**Task details**
Copy out every line of the data exactly.

**Source data**
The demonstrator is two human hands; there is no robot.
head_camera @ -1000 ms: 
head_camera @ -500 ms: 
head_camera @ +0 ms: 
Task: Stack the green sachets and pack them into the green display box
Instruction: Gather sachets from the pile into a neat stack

**Response below**
The demonstrator is two human hands; there is no robot.
head_camera @ -1000 ms: 
head_camera @ -500 ms: 
head_camera @ +0 ms: 
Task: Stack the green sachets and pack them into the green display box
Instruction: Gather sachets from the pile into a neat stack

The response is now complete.